Em última instância, apesar de fazer uma crítica à figura de gênio posta pelos antigos biógrafos, Linhares consolida a consagração de Alencar como vulto literário que não deve ser esquecido. Essa consolidação se dá menos por sua tese em si do que pelo seu papel como gestor cultural. Linhares esquece de mostrar, em sua tese, que, após a morte de Alencar, a elite literária brasileira utilizou diversas ações cívicas – construção de monumentos, edições comemorativas, hino de exaltação etc. – para registrar Alencar na história da literatura brasileira. O esforço se repete até hoje, quando, por exemplo, se batiza uma escola de formação na cidade de Fortaleza de Porto Iracema das Artes ou quando se lança um bloco Iracema Bode Beat, ambos sob sua responsabilidade. Perpetua-se, assim, a dominação de Alencar na história da literatura brasileira.

Ao final de sua tese, Linhares pergunta: “Por conseguinte, temos afinal o direito de perguntar: a igreja fundada por Alencar vingou nestas plagas como ele sonhou?”. E responde:

“Numa medida importante, sim, pois a partir dos românticos e de algumas obras fundadoras, como Iracema, o país se criou como Nação Literária” (LINHARES, 2013b, p. 274). Ele poderia responder de uma forma mais fácil, assumindo: “sim, e eu sou um dos seus devotos”.

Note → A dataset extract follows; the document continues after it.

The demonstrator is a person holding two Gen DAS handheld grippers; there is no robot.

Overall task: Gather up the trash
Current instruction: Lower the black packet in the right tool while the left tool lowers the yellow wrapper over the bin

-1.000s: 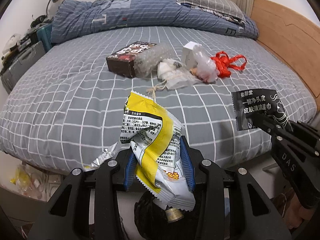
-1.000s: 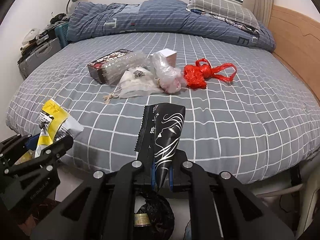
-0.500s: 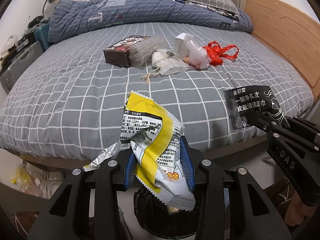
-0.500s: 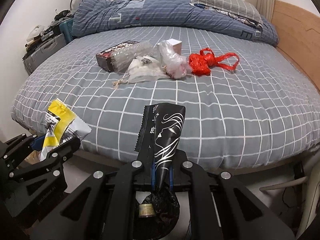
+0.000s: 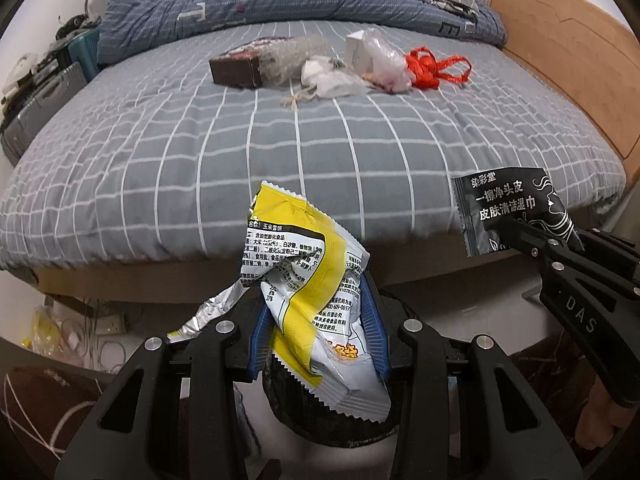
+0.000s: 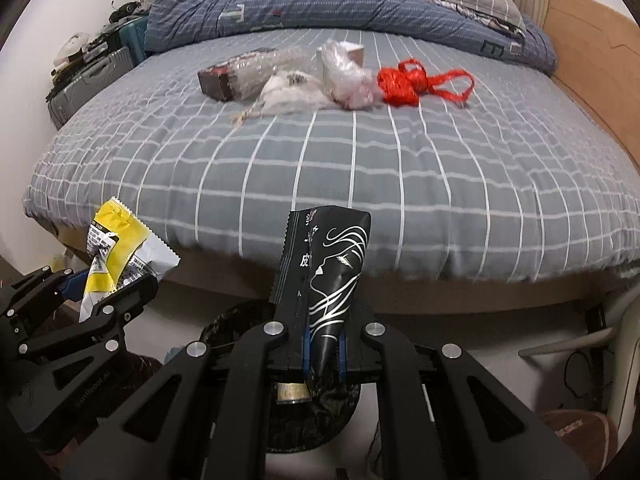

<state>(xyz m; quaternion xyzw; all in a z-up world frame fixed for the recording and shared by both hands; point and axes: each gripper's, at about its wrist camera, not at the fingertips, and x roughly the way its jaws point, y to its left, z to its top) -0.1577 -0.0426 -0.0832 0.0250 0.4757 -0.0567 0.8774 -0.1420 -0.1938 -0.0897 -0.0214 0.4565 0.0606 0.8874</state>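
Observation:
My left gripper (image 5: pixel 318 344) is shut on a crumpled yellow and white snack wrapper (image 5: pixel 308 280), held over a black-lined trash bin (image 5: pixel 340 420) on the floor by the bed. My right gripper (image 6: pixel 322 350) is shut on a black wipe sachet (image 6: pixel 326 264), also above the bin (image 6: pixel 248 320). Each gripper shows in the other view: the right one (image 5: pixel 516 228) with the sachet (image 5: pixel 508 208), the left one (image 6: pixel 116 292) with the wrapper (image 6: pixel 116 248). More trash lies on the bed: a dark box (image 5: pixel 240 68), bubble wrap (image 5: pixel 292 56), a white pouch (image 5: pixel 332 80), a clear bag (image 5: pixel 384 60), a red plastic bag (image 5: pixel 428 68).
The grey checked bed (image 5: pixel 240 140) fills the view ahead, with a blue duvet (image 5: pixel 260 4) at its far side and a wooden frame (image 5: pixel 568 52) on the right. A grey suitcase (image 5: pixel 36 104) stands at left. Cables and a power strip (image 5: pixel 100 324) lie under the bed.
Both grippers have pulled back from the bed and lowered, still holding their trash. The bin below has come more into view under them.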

Situar Paulo Linhares como um dos membros da congregação de Alencar é apenas uma pequena mostra de como o Estado, suas instituições culturais e seus intelectuais, de forma deliberada, constroem as lembranças de Alencar e Iracema. Em linhas gerais, como mostro no caderno Alencar, Iracema e Alencar são exaltados conjuntamente. Para o Estado, eles são os construtores da pátria brasileira. Alencar é o grande escritor defensor da língua e da literatura nacional. Iracema, a virgem dos lábios de mel, mito de fundação do Ceará, do Brasil e da América. Lembramos, no entanto, não existir memória sem esquecimento.